### [Problem]
Below are some records; find each line that carries the word "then" and copy it.

### [The data]
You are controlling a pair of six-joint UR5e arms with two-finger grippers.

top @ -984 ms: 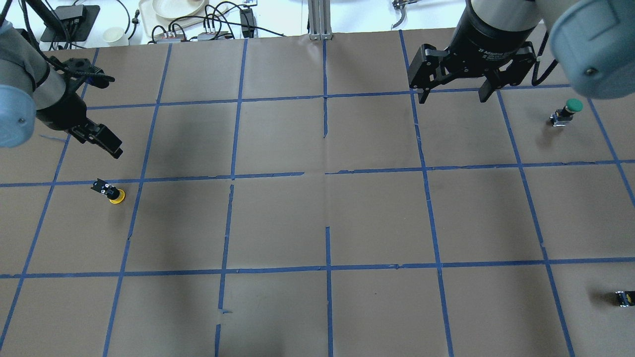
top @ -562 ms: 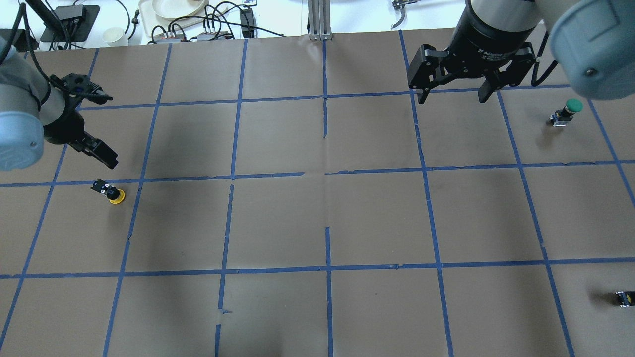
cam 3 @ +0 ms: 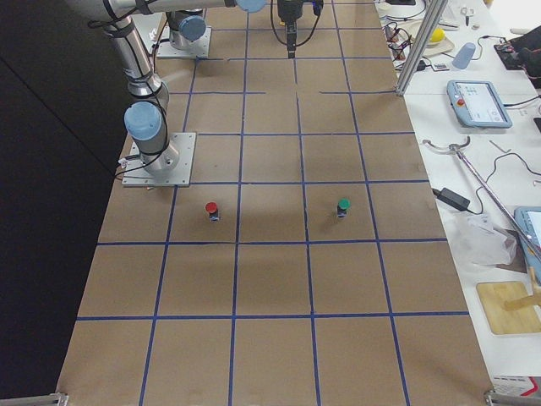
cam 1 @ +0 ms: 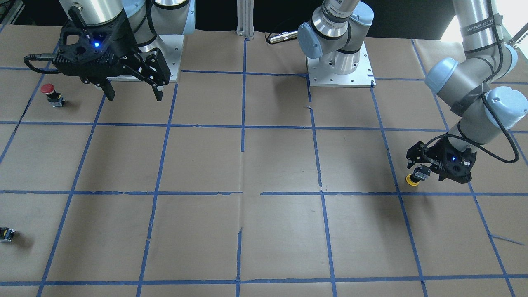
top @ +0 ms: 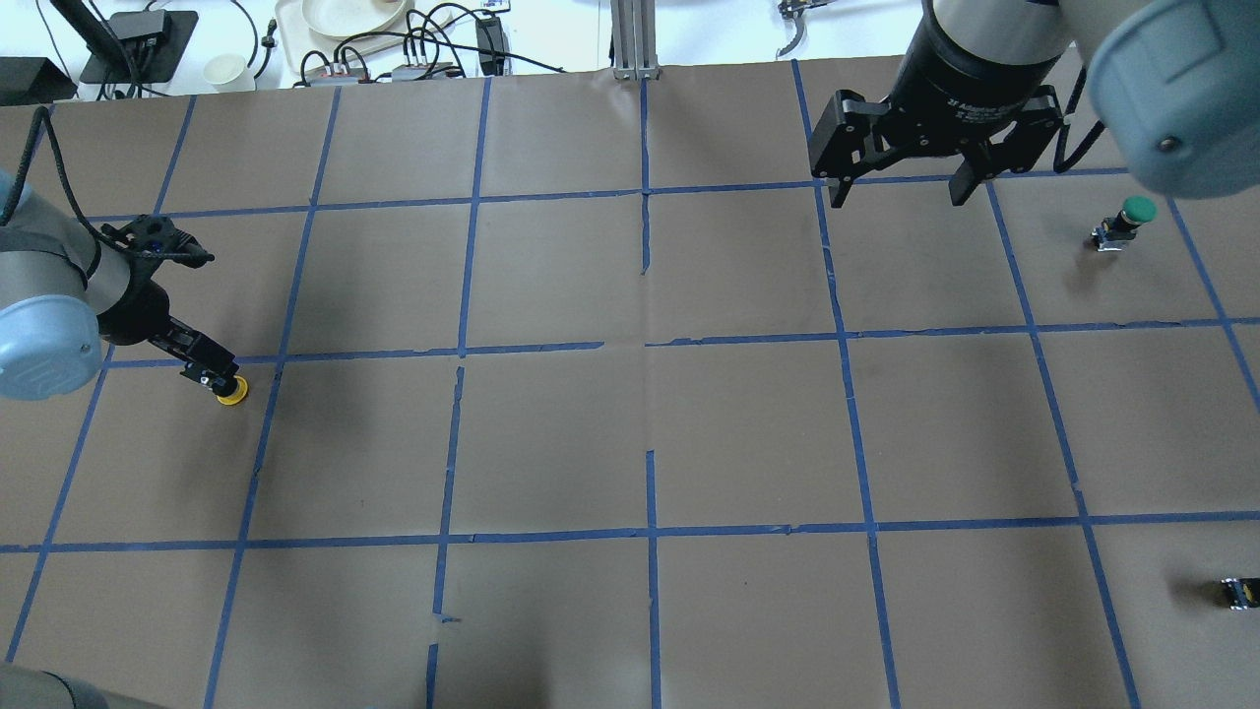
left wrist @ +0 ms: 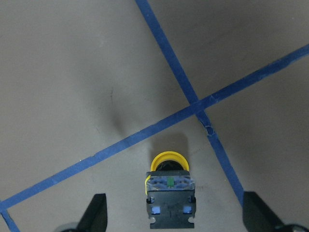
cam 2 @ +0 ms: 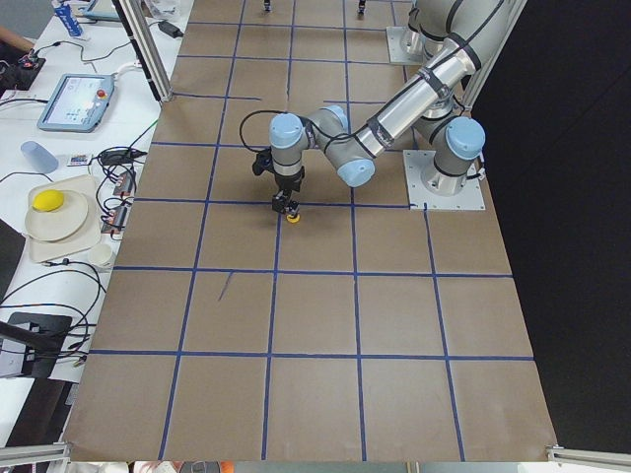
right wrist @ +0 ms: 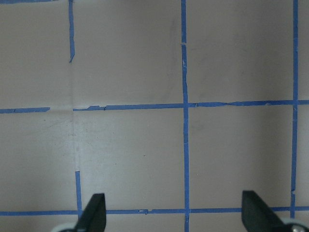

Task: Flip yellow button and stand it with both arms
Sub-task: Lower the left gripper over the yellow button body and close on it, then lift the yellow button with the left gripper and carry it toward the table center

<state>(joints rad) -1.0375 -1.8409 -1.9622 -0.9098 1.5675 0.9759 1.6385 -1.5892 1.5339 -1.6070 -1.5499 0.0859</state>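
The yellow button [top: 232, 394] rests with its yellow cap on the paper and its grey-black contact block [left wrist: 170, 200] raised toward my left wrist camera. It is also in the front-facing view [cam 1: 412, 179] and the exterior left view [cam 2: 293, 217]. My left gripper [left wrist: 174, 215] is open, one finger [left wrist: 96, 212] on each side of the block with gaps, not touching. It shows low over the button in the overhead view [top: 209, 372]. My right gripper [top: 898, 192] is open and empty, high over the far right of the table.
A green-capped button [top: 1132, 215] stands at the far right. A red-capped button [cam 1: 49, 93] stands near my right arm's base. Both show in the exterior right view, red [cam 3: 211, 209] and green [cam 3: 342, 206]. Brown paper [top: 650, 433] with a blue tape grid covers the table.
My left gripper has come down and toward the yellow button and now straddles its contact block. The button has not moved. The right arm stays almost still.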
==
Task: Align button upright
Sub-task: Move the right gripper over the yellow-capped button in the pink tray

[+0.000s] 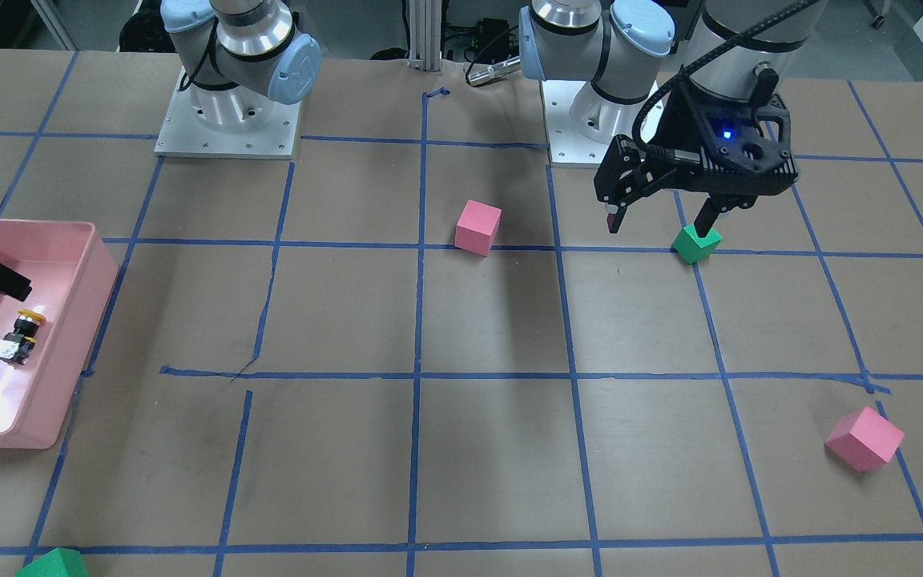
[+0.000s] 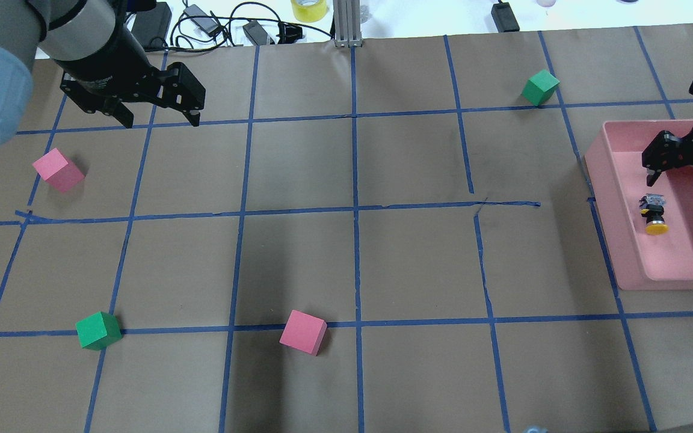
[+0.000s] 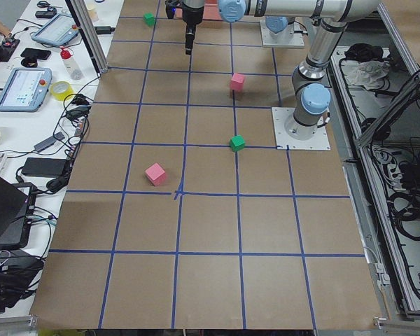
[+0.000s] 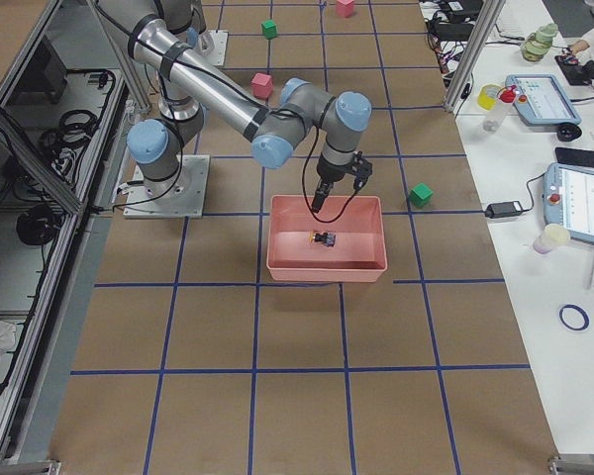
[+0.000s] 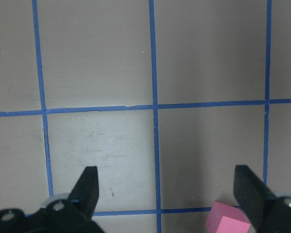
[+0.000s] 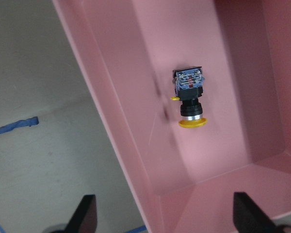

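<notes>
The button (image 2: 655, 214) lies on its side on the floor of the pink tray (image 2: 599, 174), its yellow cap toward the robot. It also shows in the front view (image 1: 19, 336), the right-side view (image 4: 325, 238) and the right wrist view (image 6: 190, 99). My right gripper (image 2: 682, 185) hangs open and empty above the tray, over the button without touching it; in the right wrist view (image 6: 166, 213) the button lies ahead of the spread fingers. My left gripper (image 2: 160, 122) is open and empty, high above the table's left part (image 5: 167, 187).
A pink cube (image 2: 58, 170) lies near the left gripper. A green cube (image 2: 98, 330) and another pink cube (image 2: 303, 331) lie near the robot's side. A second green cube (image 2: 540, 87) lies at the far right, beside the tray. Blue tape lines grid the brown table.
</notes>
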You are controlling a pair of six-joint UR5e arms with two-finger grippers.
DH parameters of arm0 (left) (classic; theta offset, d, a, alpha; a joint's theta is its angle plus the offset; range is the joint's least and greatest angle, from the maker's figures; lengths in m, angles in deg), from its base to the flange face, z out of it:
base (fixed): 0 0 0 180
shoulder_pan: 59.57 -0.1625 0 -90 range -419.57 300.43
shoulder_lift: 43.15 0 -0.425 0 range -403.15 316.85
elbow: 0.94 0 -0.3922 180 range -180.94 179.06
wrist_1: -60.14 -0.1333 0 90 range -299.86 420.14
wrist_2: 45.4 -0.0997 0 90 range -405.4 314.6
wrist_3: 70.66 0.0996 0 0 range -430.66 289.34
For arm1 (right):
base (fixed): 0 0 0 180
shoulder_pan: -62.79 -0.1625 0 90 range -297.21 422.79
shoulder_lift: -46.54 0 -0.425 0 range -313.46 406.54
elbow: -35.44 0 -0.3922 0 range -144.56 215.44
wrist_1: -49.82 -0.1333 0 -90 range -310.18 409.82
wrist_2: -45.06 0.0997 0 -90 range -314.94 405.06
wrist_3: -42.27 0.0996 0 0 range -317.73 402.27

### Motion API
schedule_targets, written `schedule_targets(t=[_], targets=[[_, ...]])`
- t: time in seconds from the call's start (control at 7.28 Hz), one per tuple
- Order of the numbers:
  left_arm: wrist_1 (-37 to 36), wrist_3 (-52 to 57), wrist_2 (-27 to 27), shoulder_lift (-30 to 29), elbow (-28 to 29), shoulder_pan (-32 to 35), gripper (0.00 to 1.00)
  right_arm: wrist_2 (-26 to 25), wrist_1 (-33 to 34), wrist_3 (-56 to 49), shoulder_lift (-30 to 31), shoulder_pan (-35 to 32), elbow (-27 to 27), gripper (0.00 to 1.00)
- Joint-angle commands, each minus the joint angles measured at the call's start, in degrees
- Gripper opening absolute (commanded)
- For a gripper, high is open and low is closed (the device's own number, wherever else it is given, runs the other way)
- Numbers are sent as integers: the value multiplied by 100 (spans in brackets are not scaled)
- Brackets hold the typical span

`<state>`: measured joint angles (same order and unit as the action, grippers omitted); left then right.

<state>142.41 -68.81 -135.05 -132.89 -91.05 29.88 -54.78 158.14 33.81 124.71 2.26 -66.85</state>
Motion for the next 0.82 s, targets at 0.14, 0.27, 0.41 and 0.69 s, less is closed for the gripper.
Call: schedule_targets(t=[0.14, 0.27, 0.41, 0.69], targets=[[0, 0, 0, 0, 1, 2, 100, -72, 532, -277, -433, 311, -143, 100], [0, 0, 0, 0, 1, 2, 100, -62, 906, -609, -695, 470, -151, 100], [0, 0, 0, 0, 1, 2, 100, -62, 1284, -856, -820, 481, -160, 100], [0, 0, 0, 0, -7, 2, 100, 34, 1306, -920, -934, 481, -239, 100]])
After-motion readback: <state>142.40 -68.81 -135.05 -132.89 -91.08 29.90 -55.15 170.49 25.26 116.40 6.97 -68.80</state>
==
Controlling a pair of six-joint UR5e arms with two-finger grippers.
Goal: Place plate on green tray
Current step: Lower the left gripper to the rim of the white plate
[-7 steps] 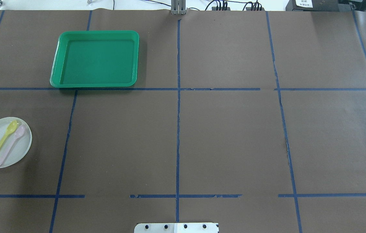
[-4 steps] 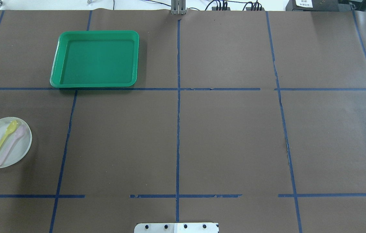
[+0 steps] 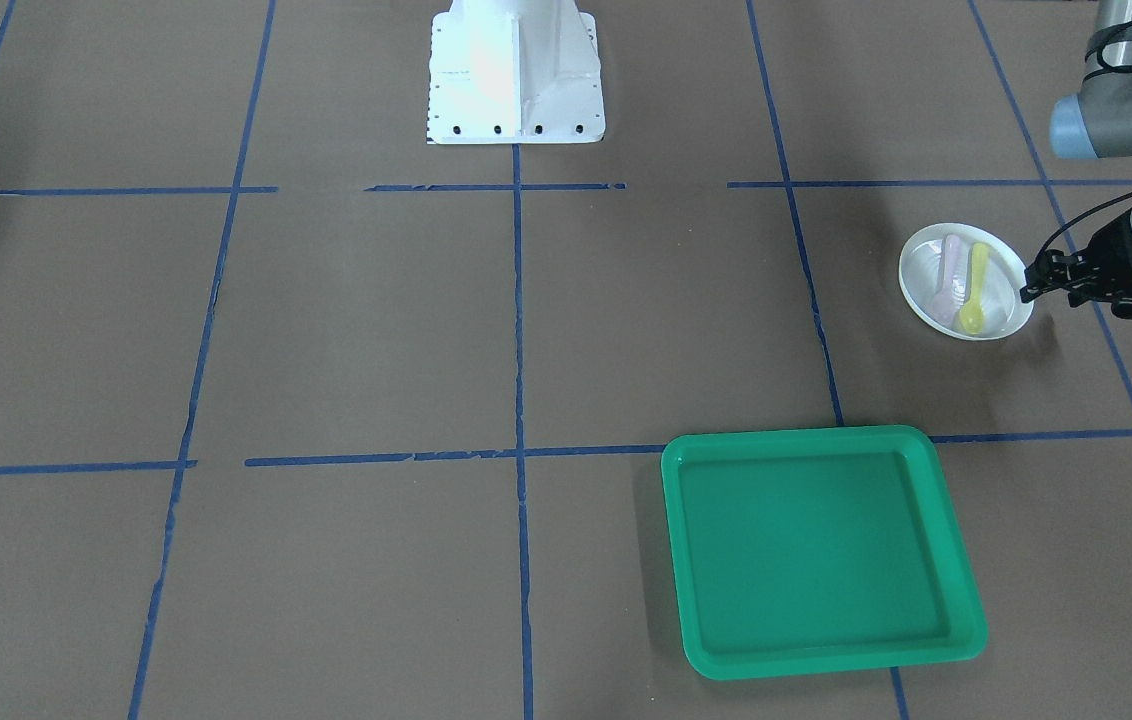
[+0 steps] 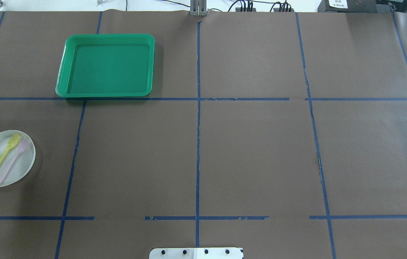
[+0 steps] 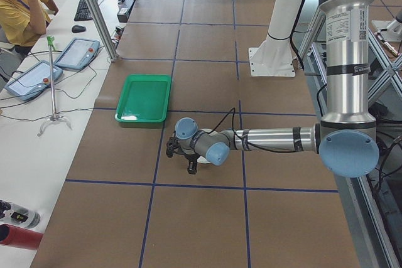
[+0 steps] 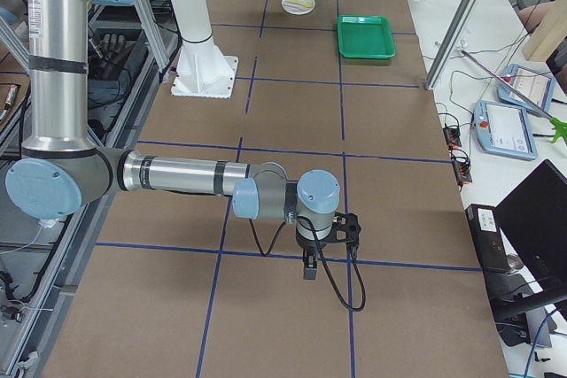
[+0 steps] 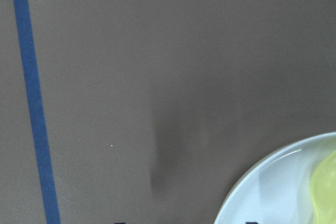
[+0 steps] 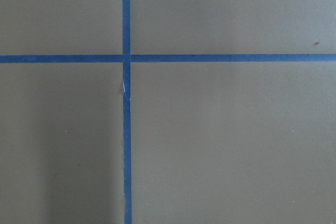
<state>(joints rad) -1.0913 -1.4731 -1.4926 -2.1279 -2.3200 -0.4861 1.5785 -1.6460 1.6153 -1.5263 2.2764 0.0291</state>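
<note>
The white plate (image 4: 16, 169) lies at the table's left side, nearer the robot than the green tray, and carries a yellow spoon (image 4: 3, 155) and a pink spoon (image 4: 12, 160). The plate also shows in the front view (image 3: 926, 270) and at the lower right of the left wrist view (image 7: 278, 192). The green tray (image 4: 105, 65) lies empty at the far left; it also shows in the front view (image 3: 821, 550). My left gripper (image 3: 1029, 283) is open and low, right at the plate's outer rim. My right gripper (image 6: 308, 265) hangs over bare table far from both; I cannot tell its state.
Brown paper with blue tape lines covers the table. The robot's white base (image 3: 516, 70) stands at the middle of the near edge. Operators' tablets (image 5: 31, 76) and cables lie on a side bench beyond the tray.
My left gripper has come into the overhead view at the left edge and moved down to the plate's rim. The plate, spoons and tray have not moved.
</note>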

### [Output for this task]
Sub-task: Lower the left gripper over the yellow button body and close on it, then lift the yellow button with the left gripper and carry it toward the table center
`<state>`: measured joint angles (same order and unit as the action, grippers omitted); left then right.

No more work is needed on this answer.